At the First-Aid Station
You
Who weep although you have no ducts for tears
Who cry although you have no lips for words
Who wish to clasp
Although you have no skin to touch
You
Limbs twitching, oozing blood and foul secretions
Eyes all puffed-up slits of white
Tatters of underwear
Your only clothing now
Yet with no thought of shame
Ah! How fresh and lovely you all were
A flash of time ago
When you were school girls, a flash ago
Who could believe it now?24
The horrors of atomic warfare are laid bare in the opening lines of this poem. The free verse allows for uneven line lengths, a series of rhetorical questions and the uneven rhythm underlines the unpredictability of the moment. His salute to the ineffability of tragedy is expressed in his juxtaposition of past and present. The past is full of movement and life, whereas the present is represented as confronting war wounds. The opening line, ‘You/Limbs twitching, oozing blood and foul secretions’ is confronting for the reader not only because of its graphicness but also as a result of the use of the second person address. In this way, Tōge invites the reader to experience, vicariously, death in life.
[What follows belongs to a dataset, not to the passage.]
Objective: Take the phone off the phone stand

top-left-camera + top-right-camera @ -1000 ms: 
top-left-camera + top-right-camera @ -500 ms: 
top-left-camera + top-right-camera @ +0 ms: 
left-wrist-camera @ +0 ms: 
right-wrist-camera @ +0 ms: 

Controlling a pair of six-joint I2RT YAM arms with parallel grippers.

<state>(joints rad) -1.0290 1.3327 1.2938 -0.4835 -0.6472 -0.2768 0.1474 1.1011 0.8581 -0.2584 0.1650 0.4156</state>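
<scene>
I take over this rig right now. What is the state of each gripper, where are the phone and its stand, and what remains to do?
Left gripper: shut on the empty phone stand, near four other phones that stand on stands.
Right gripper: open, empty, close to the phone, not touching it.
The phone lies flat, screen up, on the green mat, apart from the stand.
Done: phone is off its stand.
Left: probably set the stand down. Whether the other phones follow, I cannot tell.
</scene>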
Out from the murky, quivering flames
Of burning, festering Hiroshima
You step, unrecognizable
even to yourselves
You leap and crawl, one by one
Onto this grassy plot
Wisps of hair on bronze bald heads
Into the dust of agony Why have you had to suffer this?
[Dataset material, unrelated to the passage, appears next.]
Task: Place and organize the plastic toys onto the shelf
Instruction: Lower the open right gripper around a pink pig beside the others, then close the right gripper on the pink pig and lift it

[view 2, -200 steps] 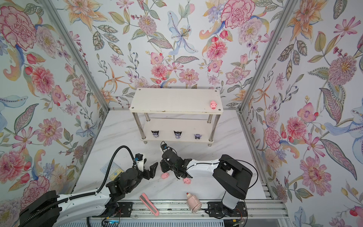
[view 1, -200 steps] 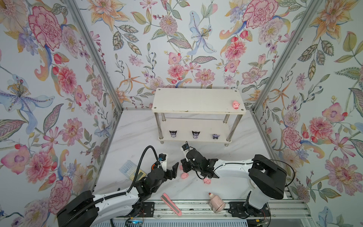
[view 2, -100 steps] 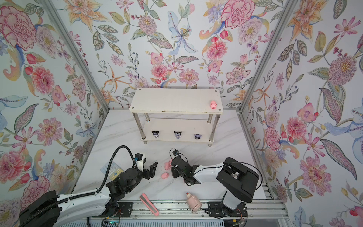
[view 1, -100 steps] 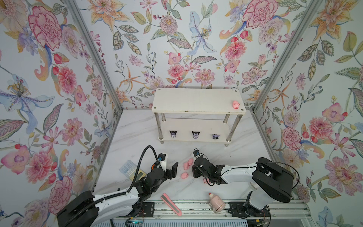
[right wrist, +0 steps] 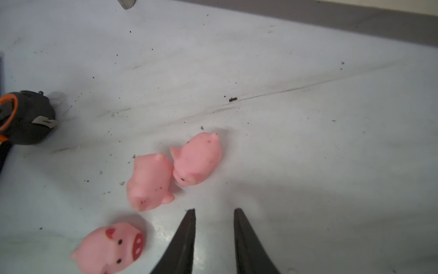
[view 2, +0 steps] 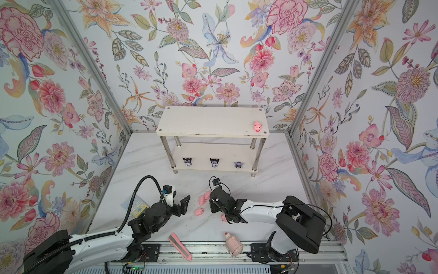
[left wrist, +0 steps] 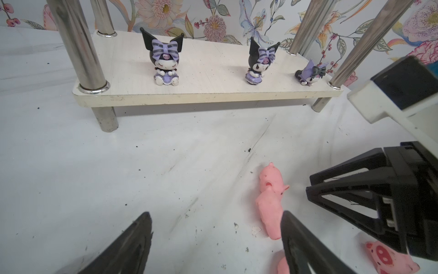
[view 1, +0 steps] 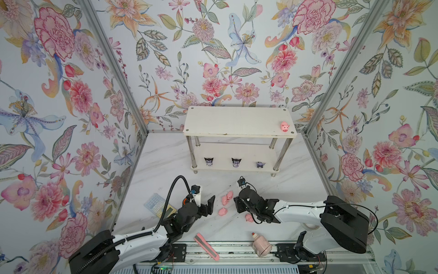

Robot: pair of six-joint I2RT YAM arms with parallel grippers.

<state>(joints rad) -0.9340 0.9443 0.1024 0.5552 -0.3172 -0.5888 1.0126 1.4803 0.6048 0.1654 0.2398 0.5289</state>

Why this, the cruelest of inflictions?
Was there some purpose?
Why?
You look so monstrous, but could not know
How far removed you are now from mankind25
The middle section of this poem uses a series of rhetorical questions to convey to the reader the pointlessness of atomic warfare. Just as the “you” in Tōge’s poem is unrecognizable, he makes the point that so, too, is the post-atomic world unrecognizable. The use of metaphors allows Tōge the opportunity to compare the monstrous looking victims to the monstrousness of the atomic bomb.
You think:
Perhaps you think
Of mothers and fathers, brothers and sisters
Could even they know you now?
Of sleeping and waking, of breakfast and home
Where the flowers in the hedge scattered in a flash
And even the ashes now have gone
Thinking, thinking, you are thinking
Trapped with friends
who ceased to move, one by one
Thinking when once you were a daughter
A daughter of humanity.26
The simplicity and directness of this poem ensures that the political statement is clear. While its main referent is the atomic bomb, like Kurihara’s poetry, it comments on humanity and the death of innocence in terms of atomic warfare.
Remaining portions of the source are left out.